2 Miles to Go

I had a bit of a mental tussle going on within me early Saturday morning.  I was running along a single track trail through the Pine Grove State Park with about 100 other trail runners.  For the majority of the race, runners were one in front of the other and there was little if any visibility of the runners ahead of you given the winding and weaving nature of the trail.  For the first 3 miles I was closely trailing my sister at a fairly sustainable pace.  I made the mistake of letting her drift on ahead of me thinking in a few miles I would reel her in along with a few other female runners ahead of me.  I was pacing myself I thought.  She trained for short, faster distances while I trained for longer distance at a conservative pace.  She might not be able to sustain the current pace for long.  I knew I needed to be conservative during the first half of the race to let my weeks of long runs pay off when my endurance mattered more than my speed.

I don’t know why, but for the last 6-8 weeks, I was super focused on beating my sister in this particular trail race. I was a little too focused on beating her and my training reflected that.  I logged more miles building up to the race and was intentional about pushing the pace on the shorter mid-distance runs.  I started the morning of the race fairly confident that I had done what was necessary to really be competitive with her.  I knew I needed to run my own race and keep my own pace and be patient during the first half of the run.

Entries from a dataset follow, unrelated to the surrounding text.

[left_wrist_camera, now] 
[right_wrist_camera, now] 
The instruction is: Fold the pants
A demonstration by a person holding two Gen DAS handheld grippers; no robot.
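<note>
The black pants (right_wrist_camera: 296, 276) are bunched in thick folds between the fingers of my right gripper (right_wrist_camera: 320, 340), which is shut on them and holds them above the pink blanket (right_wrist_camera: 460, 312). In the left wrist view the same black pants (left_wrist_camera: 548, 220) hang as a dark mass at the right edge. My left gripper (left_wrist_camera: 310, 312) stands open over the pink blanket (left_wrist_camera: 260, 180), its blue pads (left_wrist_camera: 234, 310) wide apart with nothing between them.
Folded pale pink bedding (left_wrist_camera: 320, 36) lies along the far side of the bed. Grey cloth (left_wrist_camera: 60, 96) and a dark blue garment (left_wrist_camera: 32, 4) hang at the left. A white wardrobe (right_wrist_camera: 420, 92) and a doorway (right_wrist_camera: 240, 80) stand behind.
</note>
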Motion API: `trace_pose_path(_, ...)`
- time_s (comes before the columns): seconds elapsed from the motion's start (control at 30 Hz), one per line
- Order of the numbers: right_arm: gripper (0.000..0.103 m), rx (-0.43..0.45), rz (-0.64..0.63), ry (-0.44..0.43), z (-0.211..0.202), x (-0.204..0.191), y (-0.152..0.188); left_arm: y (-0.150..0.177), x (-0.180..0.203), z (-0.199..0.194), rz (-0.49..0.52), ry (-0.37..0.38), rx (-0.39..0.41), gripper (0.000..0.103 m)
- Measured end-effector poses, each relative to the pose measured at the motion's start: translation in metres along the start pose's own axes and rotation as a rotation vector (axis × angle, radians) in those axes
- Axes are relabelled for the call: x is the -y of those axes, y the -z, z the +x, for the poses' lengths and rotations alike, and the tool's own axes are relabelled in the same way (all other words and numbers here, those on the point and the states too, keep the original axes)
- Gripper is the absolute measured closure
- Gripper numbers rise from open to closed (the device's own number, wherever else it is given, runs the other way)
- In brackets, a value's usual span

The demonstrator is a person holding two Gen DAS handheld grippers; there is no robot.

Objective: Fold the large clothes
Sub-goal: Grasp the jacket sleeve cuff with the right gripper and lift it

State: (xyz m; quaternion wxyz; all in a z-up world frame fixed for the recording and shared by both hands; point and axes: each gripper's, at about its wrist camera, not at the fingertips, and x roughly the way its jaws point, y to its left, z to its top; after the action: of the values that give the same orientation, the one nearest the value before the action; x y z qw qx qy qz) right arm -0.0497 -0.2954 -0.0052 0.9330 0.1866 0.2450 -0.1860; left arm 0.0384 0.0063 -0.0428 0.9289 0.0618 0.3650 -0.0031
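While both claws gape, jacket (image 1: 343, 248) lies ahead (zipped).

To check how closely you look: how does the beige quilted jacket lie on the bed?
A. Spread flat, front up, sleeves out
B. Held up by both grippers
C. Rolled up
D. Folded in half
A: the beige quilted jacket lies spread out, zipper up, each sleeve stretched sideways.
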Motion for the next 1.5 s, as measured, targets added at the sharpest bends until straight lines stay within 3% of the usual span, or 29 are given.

Around mile 9 the mental tussling began…and it was caused by an annoyingly persistent and rather painful side stitch.  (Not something I believe God intentionally gave me as punishment but rather something he allowed to happen to me with the intention for it to further refine my character if I was open enough to Him working inside of me.)  I knew the best way to shake a side stitch was to just keep running through it so that’s exactly what I did.  My pace certainly suffered but I knew I had to keep running to shake it and then hopefully regain some lost time.  When it became pretty apparent that the stitch would follow me to the finish and that I had no shot of catching back up, I started to run through a laundry list of mopey thoughts.  “Who am I kidding, I can’t beat my sister.”  “How silly to think I could have held her pace the entire race.”  “She’s my twin, I should totally be able to do what she’s doing!”  “Those stupid crunches and squats were literally for nothing.”  “Those extra miles logged during training were worthless.” In addition to the self-defeating thoughts, had to fight some shameful jealousy toward my sister.  (What am I, a 6 year old girl again?–grow up!)  I had about 2 miles to trust God to transform my bum attitude and finish the race truly be happy for my sister (who was the 1st place female finisher!)

DSC_0096I needed to replace my selfishness with thankfulness and as experience has taught me, I knew I wasn’t capable of that kind of selflessness on my own.  I needed God to graciously redirect the object of my focus- off of me and onto Him.  “Thank you God for this beautiful morning in the woods.”  “Thank you for the strong legs and lungs to get me this far.”  “Thank you for my sister and the time we can spend together.”  “Give me the strength to finish my race.”  “Help me be truly grateful and joyful for her success today.”  I had to stop thinking about myself and start thinking about who God is and the work He’s doing in me.  I had to be less concerned with the results and more reflective of the journey I was on- the journey throughout training as well as the morning of the race.

I finished the race and was super thankful when it was over.  I was (and still am) really proud of my sister’s first ever 1st place finish.  We have a few more races lined up for the remainder of the year and am looking forward to some more healthy competition with a dose of character building and spiritual growth along the way.